- Komorowo Location within Poland
- Coordinates: 53°19′20″N 20°40′0″E﻿ / ﻿53.32222°N 20.66667°E
- Country: Poland
- Voivodeship: Warmian-Masurian
- County: Nidzica
- Gmina: Janowo
- Population: 250
- Time zone: UTC+1 (CET)
- • Summer (DST): UTC+2 (CEST)
- Vehicle registration: NNI

= Komorowo, Nidzica County =

Komorowo is a village in the administrative district of Gmina Janowo, within the Nidzica County, Warmian-Masurian Voivodeship, in northern Poland. It is located in Masuria.

Komorowo borders the village of Janowo by the Orzyc River.

==History==
In 1454, King Casimir IV Jagiellon incorporated the region to the Kingdom of Poland upon the request of the anti-Teutonic Prussian Confederation.
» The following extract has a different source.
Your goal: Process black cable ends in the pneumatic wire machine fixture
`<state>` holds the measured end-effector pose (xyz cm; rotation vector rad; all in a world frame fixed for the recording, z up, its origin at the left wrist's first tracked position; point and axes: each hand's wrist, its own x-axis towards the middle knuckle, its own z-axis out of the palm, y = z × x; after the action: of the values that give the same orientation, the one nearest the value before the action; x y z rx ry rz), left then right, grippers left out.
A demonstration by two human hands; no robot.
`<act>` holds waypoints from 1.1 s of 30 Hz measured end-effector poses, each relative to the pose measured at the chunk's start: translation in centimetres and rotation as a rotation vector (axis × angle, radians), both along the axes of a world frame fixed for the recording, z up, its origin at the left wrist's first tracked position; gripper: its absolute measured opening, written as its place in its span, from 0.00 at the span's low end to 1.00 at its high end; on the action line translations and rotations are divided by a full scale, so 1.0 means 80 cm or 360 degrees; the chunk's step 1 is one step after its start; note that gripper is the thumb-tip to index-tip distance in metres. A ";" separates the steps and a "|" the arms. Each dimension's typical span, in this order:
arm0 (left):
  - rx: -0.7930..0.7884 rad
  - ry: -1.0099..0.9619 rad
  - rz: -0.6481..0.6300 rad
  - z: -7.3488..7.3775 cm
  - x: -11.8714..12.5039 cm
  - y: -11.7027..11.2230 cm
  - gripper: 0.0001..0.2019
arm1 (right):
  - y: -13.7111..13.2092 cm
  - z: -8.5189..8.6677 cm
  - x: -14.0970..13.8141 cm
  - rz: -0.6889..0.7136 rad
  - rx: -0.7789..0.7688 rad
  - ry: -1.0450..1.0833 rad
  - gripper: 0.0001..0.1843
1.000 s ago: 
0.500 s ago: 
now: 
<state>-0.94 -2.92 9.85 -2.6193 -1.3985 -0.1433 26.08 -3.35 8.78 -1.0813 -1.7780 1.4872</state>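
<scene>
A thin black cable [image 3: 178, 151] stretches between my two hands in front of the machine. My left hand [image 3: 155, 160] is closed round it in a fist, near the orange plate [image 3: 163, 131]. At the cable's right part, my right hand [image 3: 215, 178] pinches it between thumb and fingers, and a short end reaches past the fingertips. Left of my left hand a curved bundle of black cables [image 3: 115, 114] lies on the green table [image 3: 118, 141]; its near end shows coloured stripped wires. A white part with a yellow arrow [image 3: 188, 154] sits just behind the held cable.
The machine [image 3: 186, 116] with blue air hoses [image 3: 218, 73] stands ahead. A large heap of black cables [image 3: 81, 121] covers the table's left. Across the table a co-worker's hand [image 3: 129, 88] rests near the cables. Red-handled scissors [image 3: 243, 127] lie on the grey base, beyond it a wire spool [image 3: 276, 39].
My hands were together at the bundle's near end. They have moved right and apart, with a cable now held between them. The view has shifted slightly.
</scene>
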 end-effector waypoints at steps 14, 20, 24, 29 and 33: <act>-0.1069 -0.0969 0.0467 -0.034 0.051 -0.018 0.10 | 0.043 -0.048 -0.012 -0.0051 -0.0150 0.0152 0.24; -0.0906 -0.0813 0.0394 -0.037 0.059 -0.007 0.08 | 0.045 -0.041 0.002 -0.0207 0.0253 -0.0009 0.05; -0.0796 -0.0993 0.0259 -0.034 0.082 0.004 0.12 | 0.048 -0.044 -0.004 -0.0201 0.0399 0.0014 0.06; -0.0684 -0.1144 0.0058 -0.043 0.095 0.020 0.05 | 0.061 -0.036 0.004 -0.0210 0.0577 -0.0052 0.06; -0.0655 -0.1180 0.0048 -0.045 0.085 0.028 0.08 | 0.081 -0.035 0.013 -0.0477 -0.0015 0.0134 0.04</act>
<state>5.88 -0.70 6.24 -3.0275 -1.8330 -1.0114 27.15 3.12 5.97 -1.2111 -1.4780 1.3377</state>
After the subsequent Thirteen Years' War (1454–1466), it became a part of Poland as a fief held by the Teutonic Knights. The village was founded by Polish people. In 1544, Cherubin Kosmaczewski was granted 46 włókas of land in Komorowo. As of 1600, the population was solely Polish.
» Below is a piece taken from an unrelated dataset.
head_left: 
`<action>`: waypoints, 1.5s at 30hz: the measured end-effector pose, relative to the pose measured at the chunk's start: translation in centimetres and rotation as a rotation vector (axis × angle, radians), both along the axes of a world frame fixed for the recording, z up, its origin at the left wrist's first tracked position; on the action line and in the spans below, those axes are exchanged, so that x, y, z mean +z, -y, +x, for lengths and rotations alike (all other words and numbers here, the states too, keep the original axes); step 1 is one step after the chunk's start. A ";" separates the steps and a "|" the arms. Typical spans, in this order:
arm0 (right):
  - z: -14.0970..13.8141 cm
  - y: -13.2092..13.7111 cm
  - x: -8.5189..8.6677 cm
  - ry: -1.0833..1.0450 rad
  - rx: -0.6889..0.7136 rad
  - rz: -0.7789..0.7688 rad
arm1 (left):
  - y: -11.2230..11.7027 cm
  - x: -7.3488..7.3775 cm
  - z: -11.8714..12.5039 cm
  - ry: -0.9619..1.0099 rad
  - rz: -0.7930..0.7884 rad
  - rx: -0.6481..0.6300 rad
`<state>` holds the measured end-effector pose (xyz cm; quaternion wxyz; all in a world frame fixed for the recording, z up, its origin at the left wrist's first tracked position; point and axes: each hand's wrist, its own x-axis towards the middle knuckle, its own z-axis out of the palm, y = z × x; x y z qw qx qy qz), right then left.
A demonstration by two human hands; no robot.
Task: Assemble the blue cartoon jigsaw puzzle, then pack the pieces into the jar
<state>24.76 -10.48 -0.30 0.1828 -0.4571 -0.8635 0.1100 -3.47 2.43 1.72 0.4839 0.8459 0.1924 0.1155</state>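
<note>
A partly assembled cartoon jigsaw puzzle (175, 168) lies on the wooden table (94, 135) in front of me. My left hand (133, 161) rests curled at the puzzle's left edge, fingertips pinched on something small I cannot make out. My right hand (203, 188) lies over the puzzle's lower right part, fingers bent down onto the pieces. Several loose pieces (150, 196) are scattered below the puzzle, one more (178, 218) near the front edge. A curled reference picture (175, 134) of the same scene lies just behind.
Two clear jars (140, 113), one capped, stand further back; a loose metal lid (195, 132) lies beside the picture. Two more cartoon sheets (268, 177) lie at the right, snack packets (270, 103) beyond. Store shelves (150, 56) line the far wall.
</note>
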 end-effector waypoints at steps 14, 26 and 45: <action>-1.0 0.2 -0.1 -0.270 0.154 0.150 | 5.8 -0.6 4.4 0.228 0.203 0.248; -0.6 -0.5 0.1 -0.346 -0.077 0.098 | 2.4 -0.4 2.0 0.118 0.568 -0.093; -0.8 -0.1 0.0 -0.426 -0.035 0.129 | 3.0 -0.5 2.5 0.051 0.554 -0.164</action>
From the 18th century it was part of the Kingdom of Prussia, and from 1871 it was part of Germany, within which it formed part of the province of East Prussia. It was a border village located on the border with the Russian Partition of Poland. Two annual fairs were held in the village in the late 19th century. In 1938, during a massive campaign of renaming of placenames, the Nazi government of Germany renamed the village to Großmuckenhausen in attempt to erase traces of Polish origin. After Germany's defeat in World War II, in 1945, the village became again part of Poland and its historic Polish name was restored.